§ TASK OBJECTIVE
Could you please retype all of the entries exactly as they appear?

§ STUDY MATERIAL
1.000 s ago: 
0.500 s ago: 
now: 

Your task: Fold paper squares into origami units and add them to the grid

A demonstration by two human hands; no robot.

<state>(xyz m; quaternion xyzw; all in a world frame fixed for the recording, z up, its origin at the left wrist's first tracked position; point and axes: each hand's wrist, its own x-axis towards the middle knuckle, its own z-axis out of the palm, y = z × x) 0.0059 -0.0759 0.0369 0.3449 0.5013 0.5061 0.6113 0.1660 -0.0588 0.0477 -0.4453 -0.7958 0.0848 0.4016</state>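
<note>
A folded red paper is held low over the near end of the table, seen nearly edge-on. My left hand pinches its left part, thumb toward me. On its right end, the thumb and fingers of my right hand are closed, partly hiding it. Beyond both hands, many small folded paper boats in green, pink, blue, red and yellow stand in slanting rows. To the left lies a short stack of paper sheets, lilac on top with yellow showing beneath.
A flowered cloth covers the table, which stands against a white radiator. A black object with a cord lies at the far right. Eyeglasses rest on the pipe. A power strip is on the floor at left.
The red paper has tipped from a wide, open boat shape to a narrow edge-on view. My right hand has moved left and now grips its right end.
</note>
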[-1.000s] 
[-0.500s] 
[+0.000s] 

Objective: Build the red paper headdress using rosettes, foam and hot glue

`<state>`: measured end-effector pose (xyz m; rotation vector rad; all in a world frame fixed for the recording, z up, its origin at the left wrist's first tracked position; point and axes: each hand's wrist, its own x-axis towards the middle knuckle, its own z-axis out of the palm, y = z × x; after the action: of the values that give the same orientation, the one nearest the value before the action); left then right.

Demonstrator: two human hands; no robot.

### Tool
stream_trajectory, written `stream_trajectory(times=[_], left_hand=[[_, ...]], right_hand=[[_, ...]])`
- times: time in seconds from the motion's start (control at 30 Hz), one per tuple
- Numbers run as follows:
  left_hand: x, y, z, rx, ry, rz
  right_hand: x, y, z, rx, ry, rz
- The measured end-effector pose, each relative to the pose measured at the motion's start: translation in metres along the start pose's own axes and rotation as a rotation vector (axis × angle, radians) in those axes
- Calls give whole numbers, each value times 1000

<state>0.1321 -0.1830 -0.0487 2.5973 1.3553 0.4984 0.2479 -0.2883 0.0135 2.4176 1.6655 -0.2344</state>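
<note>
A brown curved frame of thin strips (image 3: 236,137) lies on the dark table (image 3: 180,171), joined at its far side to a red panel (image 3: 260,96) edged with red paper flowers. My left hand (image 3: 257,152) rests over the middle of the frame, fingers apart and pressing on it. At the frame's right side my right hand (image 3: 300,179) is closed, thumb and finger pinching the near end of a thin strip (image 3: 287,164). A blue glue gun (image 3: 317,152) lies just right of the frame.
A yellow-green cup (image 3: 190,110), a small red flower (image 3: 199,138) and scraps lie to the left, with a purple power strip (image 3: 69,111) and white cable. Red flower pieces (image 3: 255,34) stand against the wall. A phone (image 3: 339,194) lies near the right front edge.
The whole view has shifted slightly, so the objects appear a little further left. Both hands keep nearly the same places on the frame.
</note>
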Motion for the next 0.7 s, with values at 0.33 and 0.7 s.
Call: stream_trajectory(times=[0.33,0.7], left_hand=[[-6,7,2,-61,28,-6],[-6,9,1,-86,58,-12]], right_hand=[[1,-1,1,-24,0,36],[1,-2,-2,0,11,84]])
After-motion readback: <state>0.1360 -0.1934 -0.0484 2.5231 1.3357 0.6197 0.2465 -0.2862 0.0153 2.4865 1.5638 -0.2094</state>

§ OUTPUT OF THE TASK
1.000 s ago: 
0.500 s ago: 
now: 

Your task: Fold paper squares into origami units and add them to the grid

A demonstration by two human hands; no robot.

<state>(xyz m; quaternion xyzw; all in a world frame fixed for the recording, z up, its origin at the left wrist's first tracked position; point and axes: each hand's wrist, its own x-axis towards the middle knuckle, its own z-axis out of the palm, y = z × x) 0.0059 -0.0759 0.0369 0.3449 0.5013 0.5061 0.6113 0.1660 -0.0588 0.0477 -0.4453 -0.7958 0.0848 0.4016</state>
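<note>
A folded red paper is held low over the near end of the table, seen nearly edge-on. My left hand pinches its left part, thumb toward me. On its right end, the thumb and fingers of my right hand are closed, partly hiding it. Beyond both hands, many small folded paper boats in green, pink, blue, red and yellow stand in slanting rows. To the left lies a short stack of paper sheets, lilac on top with yellow showing beneath.
A flowered cloth covers the table, which stands against a white radiator. A black object with a cord lies at the far right. Eyeglasses rest on the pipe. A power strip is on the floor at left.
The red paper has tipped from a wide, open boat shape to a narrow edge-on view. My right hand has moved left and now grips its right end.
</note>
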[-1.000s] 
[-0.500s] 
[+0.000s] 

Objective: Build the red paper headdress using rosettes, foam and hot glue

`<state>`: measured end-effector pose (xyz m; rotation vector rad; all in a world frame fixed for the recording, z up, its origin at the left wrist's first tracked position; point and axes: each hand's wrist, its own x-axis towards the middle knuckle, its own z-axis out of the palm, y = z × x; after the action: of the values that give the same orientation, the one nearest the value before the action); left then right.

Demonstrator: two human hands; no robot.

### Tool
stream_trajectory, written `stream_trajectory(times=[_], left_hand=[[_, ...]], right_hand=[[_, ...]])`
- times: time in seconds from the motion's start (control at 30 Hz), one per tuple
- Numbers run as follows:
  left_hand: x, y, z, rx, ry, rz
  right_hand: x, y, z, rx, ry, rz
- The measured end-effector pose, each relative to the pose measured at the motion's start: translation in metres along the start pose's own axes and rotation as a rotation vector (axis × angle, radians) in those axes
- Calls give whole numbers, each value times 1000

<state>0.1321 -0.1830 -0.0487 2.5973 1.3553 0.4984 0.2479 -0.2883 0.0135 2.4176 1.6655 -0.2344</state>
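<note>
A brown curved frame of thin strips (image 3: 236,137) lies on the dark table (image 3: 180,171), joined at its far side to a red panel (image 3: 260,96) edged with red paper flowers. My left hand (image 3: 257,152) rests over the middle of the frame, fingers apart and pressing on it. At the frame's right side my right hand (image 3: 300,179) is closed, thumb and finger pinching the near end of a thin strip (image 3: 287,164). A blue glue gun (image 3: 317,152) lies just right of the frame.
A yellow-green cup (image 3: 190,110), a small red flower (image 3: 199,138) and scraps lie to the left, with a purple power strip (image 3: 69,111) and white cable. Red flower pieces (image 3: 255,34) stand against the wall. A phone (image 3: 339,194) lies near the right front edge.
The whole view has shifted slightly, so the objects appear a little further left. Both hands keep nearly the same places on the frame.
</note>
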Motion for the next 0.7 s, with values at 0.33 and 0.7 s.
Call: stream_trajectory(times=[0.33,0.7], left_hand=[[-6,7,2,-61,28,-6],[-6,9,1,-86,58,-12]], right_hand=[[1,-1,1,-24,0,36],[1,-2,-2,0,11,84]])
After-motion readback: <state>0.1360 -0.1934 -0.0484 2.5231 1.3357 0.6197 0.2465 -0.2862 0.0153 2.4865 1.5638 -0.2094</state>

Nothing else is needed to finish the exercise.